The extended metamodel

Accompanying this article is a highly simplified programmatic model that extends Ecore. It is not a complete or coherent metamodel or framework; it is strictly a prototypical set of elements for illustrating the potential of metamodeling code implementation with EMF. Figure 1 shows a snapshot of our sample extended metamodel called EcoreX, followed by a brief description of each element.

Figure 1. EcoreX model
EcoreX model
EcoreX model

EcoreX elements

EPackageX extends EPackage
This is a simple "marker" extension of Ecore element EPackage with no additional attributes. This element is necessary because by default, the EMF Editor Plug-in for element EPackage will not allow a subclass of EClass to be added as a child element (see EClassX, below). By providing a model element that extends EPackage, code will be automatically generated to allow adding an EClassX child element to an EPackageX.
EClassX extends EClass
Again, this is a simple marker extension of Ecore element EClass with no additional attributes. Similar to above, this element is necessary because by default, the Editor Plug-in for EClass will not allow adding subclasses of EOperation— which is our objective in this article.
EOperationImpl extends EOperation
This is the principal entity and entry point for adding concrete metafunctionality to the Ecore model. This element is conferred with attributes that do not exist in the base EOperation element of Ecore. All other elements described below belong to EOperationImpl and are used to compose programmatic implementation. For example, an EOperationImpl has variables and statements, and can return a reference or value.
LocalVariable extends ETypedElement
LocalVariable is a locally scoped variable. A variable has a name and a Java type (e.g., String, Integer, Object), and since these attributes exist already in its super-superclass EParameter, LocalVariable doesn't need additional attributes.
Statement extends EClass
In our simplified logic model, an EOperationImpl contains a number of statements that will be evaluated in a given order. Statement is an abstract super-class.
LiteralAssignment extends Statement
A LiteralAssignment refers to a variable and has a String attribute allowing the user to enter a value to be parsed and assigned to a variable (e.g., "hello," "4.5" could be assigned to a String or float, respectively).
Access extends Statement
An Access represents the act of referencing a Java field or operation.
FieldReferenceAssignment extends Access
Accesses a field in order to assign a value (e.g., var1 =
Invoke extends Access
Invokes an operation (Java method). The result of an Invoke can be assigned to a variable (e.g., myVar = obj.toString()).

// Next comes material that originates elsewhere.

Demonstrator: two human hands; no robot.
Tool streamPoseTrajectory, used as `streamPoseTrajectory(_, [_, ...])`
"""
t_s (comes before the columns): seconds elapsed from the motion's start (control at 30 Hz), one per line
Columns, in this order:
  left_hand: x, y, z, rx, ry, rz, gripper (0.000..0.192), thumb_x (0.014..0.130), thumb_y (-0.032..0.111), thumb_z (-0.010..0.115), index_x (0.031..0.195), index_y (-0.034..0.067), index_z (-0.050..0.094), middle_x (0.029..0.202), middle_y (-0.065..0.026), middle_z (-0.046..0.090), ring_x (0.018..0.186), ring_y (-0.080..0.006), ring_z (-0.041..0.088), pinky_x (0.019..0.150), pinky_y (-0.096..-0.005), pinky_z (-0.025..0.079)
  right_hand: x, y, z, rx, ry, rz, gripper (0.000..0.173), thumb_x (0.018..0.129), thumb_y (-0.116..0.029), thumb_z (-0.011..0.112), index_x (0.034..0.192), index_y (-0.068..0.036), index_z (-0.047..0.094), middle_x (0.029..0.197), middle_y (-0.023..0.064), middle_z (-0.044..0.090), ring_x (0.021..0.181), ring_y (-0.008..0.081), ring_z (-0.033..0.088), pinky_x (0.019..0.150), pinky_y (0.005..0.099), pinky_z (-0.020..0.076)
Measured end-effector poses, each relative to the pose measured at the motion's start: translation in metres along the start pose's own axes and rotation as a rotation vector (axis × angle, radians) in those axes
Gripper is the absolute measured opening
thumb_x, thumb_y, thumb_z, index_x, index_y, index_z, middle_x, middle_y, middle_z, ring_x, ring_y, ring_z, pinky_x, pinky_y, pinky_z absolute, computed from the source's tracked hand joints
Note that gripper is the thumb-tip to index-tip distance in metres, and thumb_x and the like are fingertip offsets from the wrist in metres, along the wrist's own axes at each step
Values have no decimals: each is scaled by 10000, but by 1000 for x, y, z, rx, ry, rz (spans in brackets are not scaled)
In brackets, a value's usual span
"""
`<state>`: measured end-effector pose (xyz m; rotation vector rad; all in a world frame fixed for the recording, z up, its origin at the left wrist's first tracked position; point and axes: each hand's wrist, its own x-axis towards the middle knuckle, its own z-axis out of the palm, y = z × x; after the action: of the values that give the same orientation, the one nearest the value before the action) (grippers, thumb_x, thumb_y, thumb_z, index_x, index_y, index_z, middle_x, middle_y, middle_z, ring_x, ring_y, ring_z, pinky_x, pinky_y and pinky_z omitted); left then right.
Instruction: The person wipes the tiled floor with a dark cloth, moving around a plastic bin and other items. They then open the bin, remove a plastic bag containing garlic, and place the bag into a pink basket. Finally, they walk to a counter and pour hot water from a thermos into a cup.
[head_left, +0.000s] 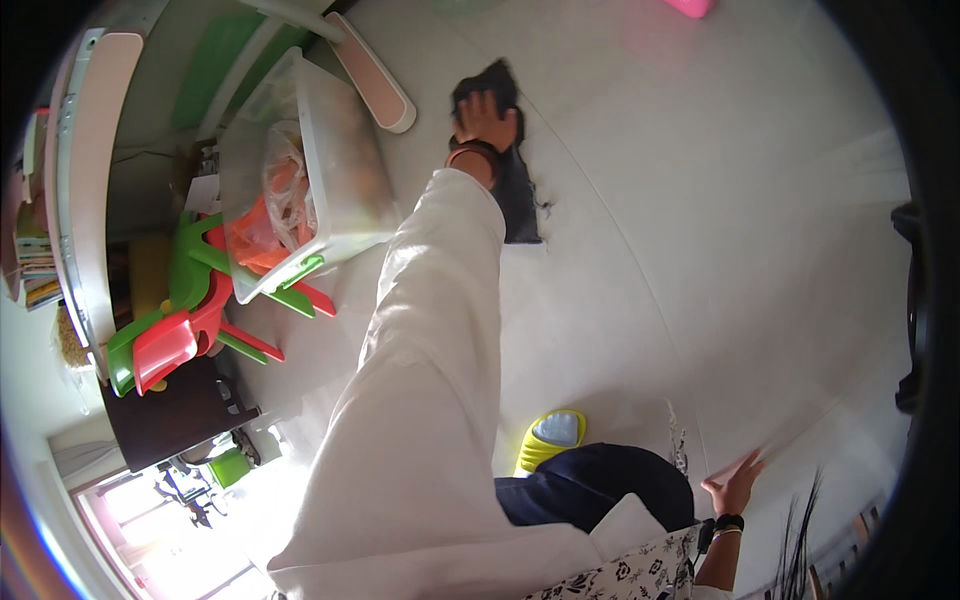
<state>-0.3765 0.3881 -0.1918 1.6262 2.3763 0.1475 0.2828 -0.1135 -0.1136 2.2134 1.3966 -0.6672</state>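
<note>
My left hand (484, 124) lies flat, fingers spread, on a dark cloth (517, 202) with frayed edges, which is spread on the pale smooth floor (585, 300). A dark band and a reddish bangle circle that wrist, below a white sleeve. At the lower right my right hand (735, 486) rests on the floor, thumb and fingers apart, holding nothing; a dark band and a thin bangle are on its wrist. Between the arms show my dark-clad knee and a yellow slipper (551, 439).
Left of the cloth stands a translucent plastic bin (311, 172) holding bags, near a pink-topped furniture foot (375, 75). Red and green plastic chairs (165, 349) stand farther left beside a dark cabinet (165, 420). A pink object (690, 6) is at the top edge.
</note>
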Motion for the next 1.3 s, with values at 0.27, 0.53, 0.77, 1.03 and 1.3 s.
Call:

Figure 2 offers a more UML-like representation of the EcoreX metamodel.

Figure 2. Ecorex model diagram
Image shows Ecorex model diagram
Image shows Ecorex model diagram

Getting started

There are six high-level steps to this article:

  1. Extend the Ecore metamodel, adding new semantics
  2. Create a genmodel for the extended metamodel.
  3. Generate an EMF Editor for the metamodel, and install its plug-in.
  4. Using the new editor, build a concrete model describing programmatic behavior.
  5. Create and configure a genmodel for the concrete model.
  6. Generate concrete Java code, based on the concrete model.

You can create or import the metamodel described above. In both cases, you should start with an existing EMF project or create a new one (New > Other > Eclipse Modeling Framework > Empty EMF Project). Ours is called EMFX, and it should contain a folder named model. You can either copy the EcoreX.ecore model (see Related topics) into the model directory and skip to Build and launch the Editor Metamodel plug-in or follow the steps below to recreate a metamodel from scratch.

Extending the Ecore metamodel — Starting from scratch

Right-click the project and from the context menu, select New > Other > Example EMF Model Creation Wizards > Ecore Model. (On Eclipse V3.5+ [Galileo, Helios], the selection is New > Other > Eclipse Modeling Framework > Ecore Model.) Choose the model folder and the name EcoreX.ecore.

By default, we call the model package ecorex. Right-click in the model window and choose Load Resource > Browse Registered Packages. Choose the Ecore Model with namespace

Once you have imported the Ecore metamodel, you are ready to extend it. To recreate the ecorex.ecore model, start by right-clicking over the package element ecorex and select New Child EClass. Call this element EPackageX (see model element descriptions, above). You then need to add the base element EPackage as the ESuper Type for this new element.

Use the same procedure for creating new element EClassX by designating EClass as the ESuperType. Continue defining the other EClasses in the EcoreX model by subclassing Ecore objects when necessary. Use Figure 1 and the EcoreX.ecore file to know which attributes to create for which EClass.

Build and launch the Editor Metamodel plug-in

In the build step, we will create the metamodel genmodel and build the model and the editor projects. Right-click the EcoreX model and select New > Other > Eclipse Modeling Framework > EMF Model. (For EMF V2.5+ [Galileo, Helios], the selection is New > Other > Eclipse Modeling Framework > EMF Generator Model.) You may supply a name or accept the default name EcoreX.genmodel. The EcoreX model should be pre-selected as a base model for the genmodel. Click Load to validate the EcoreX.ecore metamodel.

Figure 3. New EMF model
New EMF model
New EMF model

When asked to specify which packages to generate and which to reference from other generator models, you will select the EcoreX package under Root packages and Ecore under Referenced generator models.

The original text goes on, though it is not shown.